Fix the "opt_state changes shape" issue

- Add custom init to `Iterator` because the field `_step` is private. - Change all `init` method annotations to `PRNGKeyArray` from `Optional[PRNGKeyArray]`. - I'm not sure if this is ideal. - Rename `filter_spec` to `where_train_spec` in `TaskTrainer`. More explicit. - Filter the model by both `where_train_spec` and `eqx.is_array`, before passing to `optimizer.init` in `TaskTrainer`. This ensures that only the trainable leaves are initialized in `opt_state`, so it does not change shape during the first iteration, and there isn't an additional delay on the second batch iteration due (I think) to JIT recompilation. - Remove the `tqdm` loop surrounding compilation.
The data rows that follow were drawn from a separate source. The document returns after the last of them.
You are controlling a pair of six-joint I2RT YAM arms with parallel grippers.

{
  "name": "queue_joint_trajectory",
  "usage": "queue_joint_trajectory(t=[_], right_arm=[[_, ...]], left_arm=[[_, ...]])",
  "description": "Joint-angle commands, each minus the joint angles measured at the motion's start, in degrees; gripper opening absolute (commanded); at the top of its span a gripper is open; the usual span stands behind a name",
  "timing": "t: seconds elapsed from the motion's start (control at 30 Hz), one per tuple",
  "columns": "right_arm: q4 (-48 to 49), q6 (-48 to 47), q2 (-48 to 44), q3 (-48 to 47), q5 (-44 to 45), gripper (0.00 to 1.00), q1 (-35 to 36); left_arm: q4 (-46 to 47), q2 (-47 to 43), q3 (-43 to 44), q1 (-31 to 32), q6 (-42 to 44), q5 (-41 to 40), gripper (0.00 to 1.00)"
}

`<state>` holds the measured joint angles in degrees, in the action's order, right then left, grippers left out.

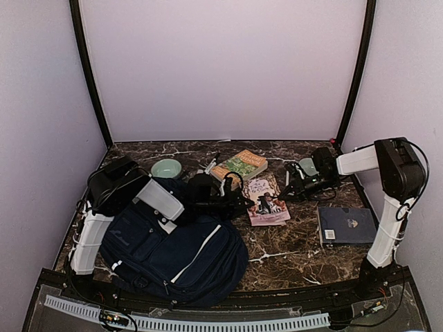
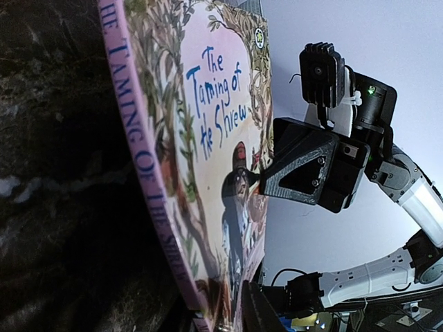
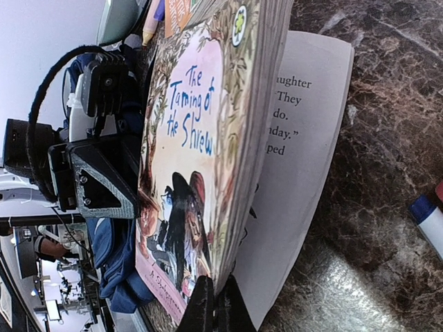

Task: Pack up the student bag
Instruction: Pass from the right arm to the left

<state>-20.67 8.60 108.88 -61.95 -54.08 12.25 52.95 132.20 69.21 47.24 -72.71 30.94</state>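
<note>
The navy student bag [image 1: 176, 252] lies at the near left, and its blue fabric shows in the right wrist view [image 3: 114, 256]. The pink book "The Taming of the Shrew" [image 1: 266, 200] lies right of it. My right gripper [image 1: 294, 185] is shut on the book's right edge [image 3: 214, 294], pinching the cover and pages, which are raised, while a loose last page [image 3: 297, 173] lies on the table. My left gripper [image 1: 241, 200] reaches over the bag to the book's spine side [image 2: 159, 207]. One finger [image 2: 259, 311] lies against the cover; the other is hidden.
An orange and green book [image 1: 242, 164] lies behind the pink one. A dark blue book [image 1: 346, 225] lies at the right. A green bowl [image 1: 166, 168] stands at the back left. A blue-capped marker [image 3: 429, 214] lies near the right gripper. Walls close three sides.
</note>
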Motion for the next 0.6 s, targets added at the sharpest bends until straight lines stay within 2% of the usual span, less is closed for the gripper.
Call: queue_joint_trajectory(t=[0.0, 0.1, 0.27, 0.3, 0.4, 0.57], right_arm=[[-0.8, -1.5, 0.0, -0.4, 0.6, 0.0, 0.2], [-1.2, -1.8, 0.1, -0.4, 1.2, 0.0, 0.2], [-2.7, -3.4, -0.4, -1.0, 2.7, 0.0, 0.3], [-3.7, -4.4, -0.8, -1.7, 3.5, 0.01, 0.3], [-6.2, -7.0, -3.4, -2.7, 6.2, 0.09, 0.2], [-9.5, -10.6, -11.1, -3.7, 11.8, 0.38, -1.2]], left_arm=[[-0.3, 0.3, 1.3, 0.1, 0.0, 0.6, 0.2], [0.3, 0.2, 1.5, 0.1, -0.1, 1.0, 0.16], [1.9, -0.6, 1.3, 0.1, -0.2, 2.0, 0.0], [1.9, -1.1, 1.0, 0.2, 0.0, 2.0, 0.0], [0.8, -4.0, -0.4, 0.1, 1.6, 1.9, 0.0], [-8.1, -11.0, -1.3, 0.2, 9.1, 2.3, 0.0]])
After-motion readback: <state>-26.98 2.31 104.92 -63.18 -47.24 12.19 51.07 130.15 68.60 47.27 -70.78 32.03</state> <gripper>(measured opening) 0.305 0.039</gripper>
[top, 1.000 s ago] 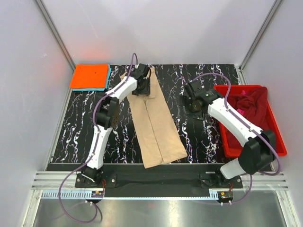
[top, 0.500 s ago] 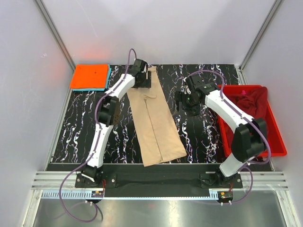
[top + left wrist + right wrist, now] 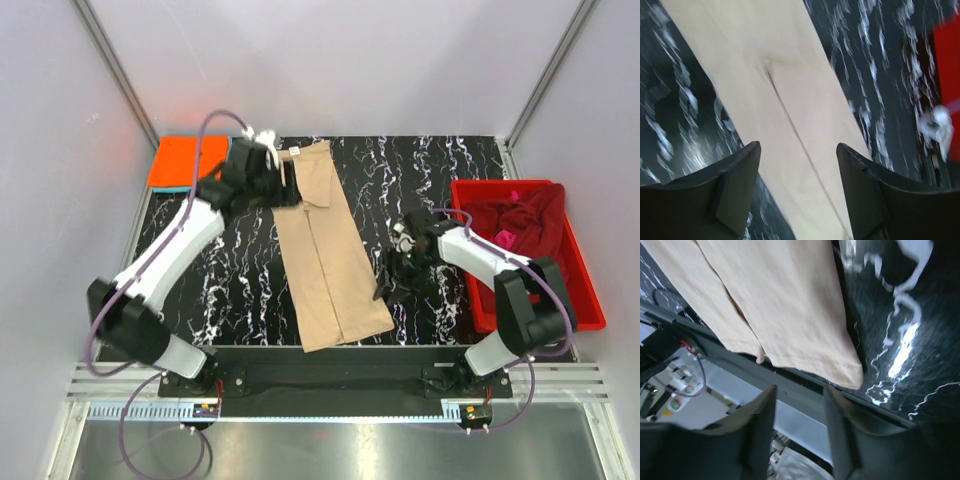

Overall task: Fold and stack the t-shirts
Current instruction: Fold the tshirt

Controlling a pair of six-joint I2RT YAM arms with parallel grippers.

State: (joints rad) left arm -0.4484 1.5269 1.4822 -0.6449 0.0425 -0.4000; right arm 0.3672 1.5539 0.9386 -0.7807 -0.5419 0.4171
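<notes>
The black marbled table [image 3: 440, 170] carries the tan t-shirt [image 3: 325, 250], folded into 1 long strip running from the far edge to the near edge. At the right stands a red bin [image 3: 480, 305] holding a crumpled maroon shirt [image 3: 520, 215] with a pink one [image 3: 505, 237] showing beside it. In the far left corner lies a folded orange shirt [image 3: 180, 160] on a light blue one [image 3: 170, 189], partly masked by the left arm. The left gripper [image 3: 800, 190] hovers over the strip's far end, jaws spread, nothing between. The right gripper [image 3: 797, 435] hangs just beside the strip's near right corner, its 2 fingers apart and empty.
</notes>
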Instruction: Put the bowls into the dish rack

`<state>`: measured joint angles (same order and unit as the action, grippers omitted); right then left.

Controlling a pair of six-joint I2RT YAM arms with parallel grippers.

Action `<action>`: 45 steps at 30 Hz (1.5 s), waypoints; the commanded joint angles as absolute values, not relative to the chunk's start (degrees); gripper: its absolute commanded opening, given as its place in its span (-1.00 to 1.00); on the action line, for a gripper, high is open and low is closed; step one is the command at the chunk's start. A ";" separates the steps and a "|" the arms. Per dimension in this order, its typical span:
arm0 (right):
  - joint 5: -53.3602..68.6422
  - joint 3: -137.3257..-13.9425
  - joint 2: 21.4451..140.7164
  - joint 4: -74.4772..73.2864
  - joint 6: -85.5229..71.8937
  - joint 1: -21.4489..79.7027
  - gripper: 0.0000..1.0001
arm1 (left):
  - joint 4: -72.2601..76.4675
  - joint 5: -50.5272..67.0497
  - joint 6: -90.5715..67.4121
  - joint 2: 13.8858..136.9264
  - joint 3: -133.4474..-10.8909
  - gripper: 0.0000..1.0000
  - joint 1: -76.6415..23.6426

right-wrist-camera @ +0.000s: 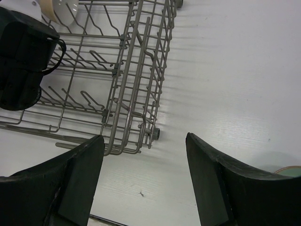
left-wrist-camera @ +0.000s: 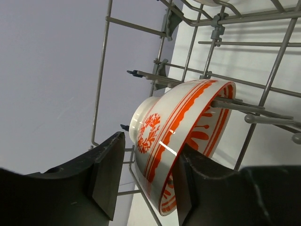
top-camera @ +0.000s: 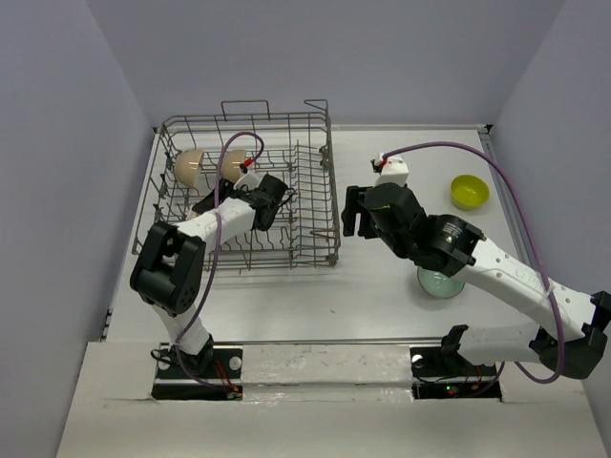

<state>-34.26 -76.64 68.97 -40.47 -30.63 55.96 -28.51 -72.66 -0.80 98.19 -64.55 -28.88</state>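
Seating the patterned bowl (left-wrist-camera: 188, 113) in the dish rack (top-camera: 327, 162), the left gripper (left-wrist-camera: 151, 146) straddled its rim, spread (the right gripper (right-wrist-camera: 145, 140) hung spread, empty), likely needing a clean withdrawal next.

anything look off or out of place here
Nothing stands out. The patterned bowl stands on edge among the dish rack tines, with the left claw around its rim; a cream bowl leans in the rack's far-left corner. The yellow-green bowl and celadon bowl wait on the table. No spill or damage shows.
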 commanded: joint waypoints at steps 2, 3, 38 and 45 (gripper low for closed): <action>-35.86 -78.49 68.20 -39.81 -30.23 56.43 0.51 | -28.30 -72.25 -2.99 97.21 -66.01 0.11 -29.00; -35.86 -78.66 68.29 -39.90 -30.23 56.43 0.51 | -28.39 -72.16 -2.90 97.21 -66.01 0.16 -29.00; -32.00 -69.44 68.55 -38.69 -30.85 19.28 0.62 | -19.61 -38.61 -5.45 64.18 -67.50 0.62 -37.79; -16.37 -59.42 71.62 -31.38 -32.34 -3.24 0.65 | -8.45 -28.74 -6.95 51.26 -59.78 0.65 -37.88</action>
<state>-24.75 -61.47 71.05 -37.50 -31.24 1.89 -16.45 -34.54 -5.67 54.46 -63.94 -37.78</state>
Use a timer and report the durations in the console output.
mlprt · Feb 29, 2024 · 8f080c6 · 8f080c6
1 parent 147fb42
commit 8f080c6
Show file tree

Hide file tree

Showing 11 changed files with 58 additions and 40 deletions.
diff --git a/feedbax/_tree.py b/feedbax/_tree.py
@@ -24,7 +24,7 @@
 
 
 def filter_spec_leaves(
-    tree: PyTree[Any, "T"], leaf_func: Callable
+    tree: PyTree[Any, "T"], leaf_func: Callable,
 ) -> PyTree[bool, "T"]:
     """Returns a filter specification for tree leaves matching `leaf_func`."""
     filter_spec = jax.tree_util.tree_map(lambda _: False, tree)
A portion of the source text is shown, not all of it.